◆ AIM OF THE TASK: If a line in the data has the string "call", please show it.

####

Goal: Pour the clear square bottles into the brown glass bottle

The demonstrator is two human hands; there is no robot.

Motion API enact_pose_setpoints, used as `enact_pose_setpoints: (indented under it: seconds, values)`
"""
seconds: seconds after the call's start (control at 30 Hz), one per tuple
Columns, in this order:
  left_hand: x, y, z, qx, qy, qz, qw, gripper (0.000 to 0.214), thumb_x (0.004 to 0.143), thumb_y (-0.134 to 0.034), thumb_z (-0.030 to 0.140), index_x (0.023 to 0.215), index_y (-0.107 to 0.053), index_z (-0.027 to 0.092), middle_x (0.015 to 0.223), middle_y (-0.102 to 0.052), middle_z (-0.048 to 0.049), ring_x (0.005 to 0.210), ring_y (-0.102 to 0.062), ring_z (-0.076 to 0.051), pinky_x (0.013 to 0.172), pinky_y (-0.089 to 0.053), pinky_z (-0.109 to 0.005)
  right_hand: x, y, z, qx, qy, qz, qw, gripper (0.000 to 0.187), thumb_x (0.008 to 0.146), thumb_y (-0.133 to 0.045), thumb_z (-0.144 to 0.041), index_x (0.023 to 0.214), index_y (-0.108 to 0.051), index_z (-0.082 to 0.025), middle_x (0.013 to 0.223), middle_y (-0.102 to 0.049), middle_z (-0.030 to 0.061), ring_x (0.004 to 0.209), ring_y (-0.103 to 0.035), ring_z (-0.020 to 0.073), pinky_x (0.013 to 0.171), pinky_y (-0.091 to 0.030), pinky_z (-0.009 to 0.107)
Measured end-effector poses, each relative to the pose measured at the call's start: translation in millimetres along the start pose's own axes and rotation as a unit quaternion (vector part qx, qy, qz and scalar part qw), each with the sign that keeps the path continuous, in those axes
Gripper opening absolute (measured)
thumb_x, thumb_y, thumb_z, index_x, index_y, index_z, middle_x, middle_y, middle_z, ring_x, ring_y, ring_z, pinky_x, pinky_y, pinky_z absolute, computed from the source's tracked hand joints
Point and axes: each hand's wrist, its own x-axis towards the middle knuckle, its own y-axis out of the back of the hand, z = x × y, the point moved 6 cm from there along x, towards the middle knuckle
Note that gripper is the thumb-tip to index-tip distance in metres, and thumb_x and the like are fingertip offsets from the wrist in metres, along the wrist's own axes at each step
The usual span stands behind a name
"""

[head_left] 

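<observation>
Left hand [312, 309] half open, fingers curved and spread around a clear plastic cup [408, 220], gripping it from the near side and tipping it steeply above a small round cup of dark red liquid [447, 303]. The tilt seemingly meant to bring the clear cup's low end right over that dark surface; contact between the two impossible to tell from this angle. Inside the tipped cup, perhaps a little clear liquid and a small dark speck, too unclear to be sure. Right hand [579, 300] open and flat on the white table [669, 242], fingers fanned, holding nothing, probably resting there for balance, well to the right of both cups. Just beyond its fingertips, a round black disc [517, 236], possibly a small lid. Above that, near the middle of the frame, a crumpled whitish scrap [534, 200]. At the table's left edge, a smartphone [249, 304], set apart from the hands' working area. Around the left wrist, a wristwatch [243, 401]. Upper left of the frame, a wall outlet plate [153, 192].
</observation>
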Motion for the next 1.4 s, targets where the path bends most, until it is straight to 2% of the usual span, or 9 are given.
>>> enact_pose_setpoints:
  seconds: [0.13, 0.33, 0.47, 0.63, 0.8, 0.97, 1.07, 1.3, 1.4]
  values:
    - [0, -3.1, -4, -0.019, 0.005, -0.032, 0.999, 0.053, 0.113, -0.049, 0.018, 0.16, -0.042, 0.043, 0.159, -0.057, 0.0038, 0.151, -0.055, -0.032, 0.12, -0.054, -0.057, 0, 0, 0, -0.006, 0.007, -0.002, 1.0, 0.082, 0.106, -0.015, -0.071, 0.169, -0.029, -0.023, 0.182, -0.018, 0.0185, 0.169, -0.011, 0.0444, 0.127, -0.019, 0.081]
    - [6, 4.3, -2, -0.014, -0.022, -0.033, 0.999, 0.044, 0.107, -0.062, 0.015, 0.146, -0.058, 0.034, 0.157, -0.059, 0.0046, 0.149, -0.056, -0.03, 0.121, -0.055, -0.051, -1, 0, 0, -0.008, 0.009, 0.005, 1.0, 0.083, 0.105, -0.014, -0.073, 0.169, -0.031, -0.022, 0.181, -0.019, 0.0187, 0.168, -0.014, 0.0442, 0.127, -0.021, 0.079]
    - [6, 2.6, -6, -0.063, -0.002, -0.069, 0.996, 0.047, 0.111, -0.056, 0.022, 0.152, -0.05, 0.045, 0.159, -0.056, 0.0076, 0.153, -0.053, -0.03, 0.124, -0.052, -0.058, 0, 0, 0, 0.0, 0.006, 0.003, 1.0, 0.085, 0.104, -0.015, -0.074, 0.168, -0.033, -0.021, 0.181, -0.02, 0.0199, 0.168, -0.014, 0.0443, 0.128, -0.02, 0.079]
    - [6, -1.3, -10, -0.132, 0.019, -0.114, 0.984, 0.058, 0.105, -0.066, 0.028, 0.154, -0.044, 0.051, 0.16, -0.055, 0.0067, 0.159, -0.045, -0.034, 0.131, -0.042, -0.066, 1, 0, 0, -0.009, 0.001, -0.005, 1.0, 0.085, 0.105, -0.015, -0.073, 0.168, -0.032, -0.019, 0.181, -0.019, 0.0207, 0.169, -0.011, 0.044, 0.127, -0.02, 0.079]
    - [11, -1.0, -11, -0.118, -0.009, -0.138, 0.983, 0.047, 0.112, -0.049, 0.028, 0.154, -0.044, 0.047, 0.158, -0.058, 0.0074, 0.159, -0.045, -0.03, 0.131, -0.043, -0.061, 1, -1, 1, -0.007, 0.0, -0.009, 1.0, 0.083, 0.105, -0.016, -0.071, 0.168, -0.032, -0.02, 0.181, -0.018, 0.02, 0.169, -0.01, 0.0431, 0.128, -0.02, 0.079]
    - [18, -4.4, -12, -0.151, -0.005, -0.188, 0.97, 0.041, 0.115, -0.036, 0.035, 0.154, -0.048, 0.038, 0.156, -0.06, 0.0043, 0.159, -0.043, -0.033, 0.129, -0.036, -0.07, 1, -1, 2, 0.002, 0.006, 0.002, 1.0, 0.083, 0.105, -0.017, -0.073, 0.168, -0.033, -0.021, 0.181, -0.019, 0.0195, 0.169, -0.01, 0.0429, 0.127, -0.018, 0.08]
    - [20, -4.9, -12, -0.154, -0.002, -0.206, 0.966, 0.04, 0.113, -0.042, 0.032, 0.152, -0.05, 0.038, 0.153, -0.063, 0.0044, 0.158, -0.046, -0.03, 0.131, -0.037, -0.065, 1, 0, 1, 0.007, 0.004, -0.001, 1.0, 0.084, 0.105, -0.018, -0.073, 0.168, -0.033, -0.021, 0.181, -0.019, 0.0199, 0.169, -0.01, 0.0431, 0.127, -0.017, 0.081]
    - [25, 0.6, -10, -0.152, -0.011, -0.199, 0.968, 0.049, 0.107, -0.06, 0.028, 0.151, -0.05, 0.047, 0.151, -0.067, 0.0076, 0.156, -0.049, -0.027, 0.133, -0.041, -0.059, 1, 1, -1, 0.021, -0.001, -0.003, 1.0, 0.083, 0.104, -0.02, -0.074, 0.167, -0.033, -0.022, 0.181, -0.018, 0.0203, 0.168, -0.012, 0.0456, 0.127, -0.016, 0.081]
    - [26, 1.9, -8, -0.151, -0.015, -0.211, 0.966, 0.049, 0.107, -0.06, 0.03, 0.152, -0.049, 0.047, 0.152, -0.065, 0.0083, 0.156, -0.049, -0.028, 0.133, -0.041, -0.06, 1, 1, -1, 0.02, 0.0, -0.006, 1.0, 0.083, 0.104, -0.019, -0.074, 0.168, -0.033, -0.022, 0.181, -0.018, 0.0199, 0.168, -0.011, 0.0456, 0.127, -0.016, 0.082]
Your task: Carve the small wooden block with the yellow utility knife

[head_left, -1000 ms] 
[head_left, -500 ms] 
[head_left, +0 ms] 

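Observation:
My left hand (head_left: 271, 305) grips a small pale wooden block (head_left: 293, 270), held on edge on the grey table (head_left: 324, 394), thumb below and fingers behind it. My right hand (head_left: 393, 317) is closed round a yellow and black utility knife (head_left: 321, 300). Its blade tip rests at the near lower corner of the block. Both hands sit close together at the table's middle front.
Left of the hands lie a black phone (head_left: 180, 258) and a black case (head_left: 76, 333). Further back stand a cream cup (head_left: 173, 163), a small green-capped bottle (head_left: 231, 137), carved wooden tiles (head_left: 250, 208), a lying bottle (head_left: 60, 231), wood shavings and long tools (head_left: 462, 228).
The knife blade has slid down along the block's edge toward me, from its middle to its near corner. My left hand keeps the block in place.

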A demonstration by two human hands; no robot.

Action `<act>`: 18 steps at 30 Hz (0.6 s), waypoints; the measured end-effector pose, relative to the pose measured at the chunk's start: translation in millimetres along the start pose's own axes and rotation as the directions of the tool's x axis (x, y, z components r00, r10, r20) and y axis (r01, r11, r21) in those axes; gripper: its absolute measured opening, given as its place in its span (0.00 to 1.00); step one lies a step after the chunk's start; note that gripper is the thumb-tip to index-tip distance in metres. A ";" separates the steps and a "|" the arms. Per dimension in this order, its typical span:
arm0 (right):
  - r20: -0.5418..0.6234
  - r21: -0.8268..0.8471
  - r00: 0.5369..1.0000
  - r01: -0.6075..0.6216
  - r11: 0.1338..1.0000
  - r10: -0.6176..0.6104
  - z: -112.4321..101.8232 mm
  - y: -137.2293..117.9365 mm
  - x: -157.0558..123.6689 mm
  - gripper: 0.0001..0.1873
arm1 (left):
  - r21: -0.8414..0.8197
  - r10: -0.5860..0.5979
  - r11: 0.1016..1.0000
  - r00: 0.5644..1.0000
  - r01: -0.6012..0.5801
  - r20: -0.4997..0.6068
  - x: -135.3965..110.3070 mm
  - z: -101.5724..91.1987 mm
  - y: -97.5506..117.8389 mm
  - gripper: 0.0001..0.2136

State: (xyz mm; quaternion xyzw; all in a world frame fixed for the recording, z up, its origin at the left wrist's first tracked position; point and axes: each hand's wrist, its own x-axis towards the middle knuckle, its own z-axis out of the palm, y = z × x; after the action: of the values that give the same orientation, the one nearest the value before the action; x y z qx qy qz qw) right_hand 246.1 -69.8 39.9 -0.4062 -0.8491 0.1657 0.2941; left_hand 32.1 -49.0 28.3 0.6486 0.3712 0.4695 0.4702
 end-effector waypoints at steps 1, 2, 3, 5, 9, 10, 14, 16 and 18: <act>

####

◆ RESULT FOR THIS EXERCISE:
seconds: seconds after the call's start (control at 30 Hz), one per tuple
Measured end-effector poses, each relative to the pose measured at the call's start: translation in millimetres along the start pose's own axes and rotation as a unit quaternion (vector part qx, qy, qz and scalar part qw), each with the sign that keeps the path continuous, in those axes

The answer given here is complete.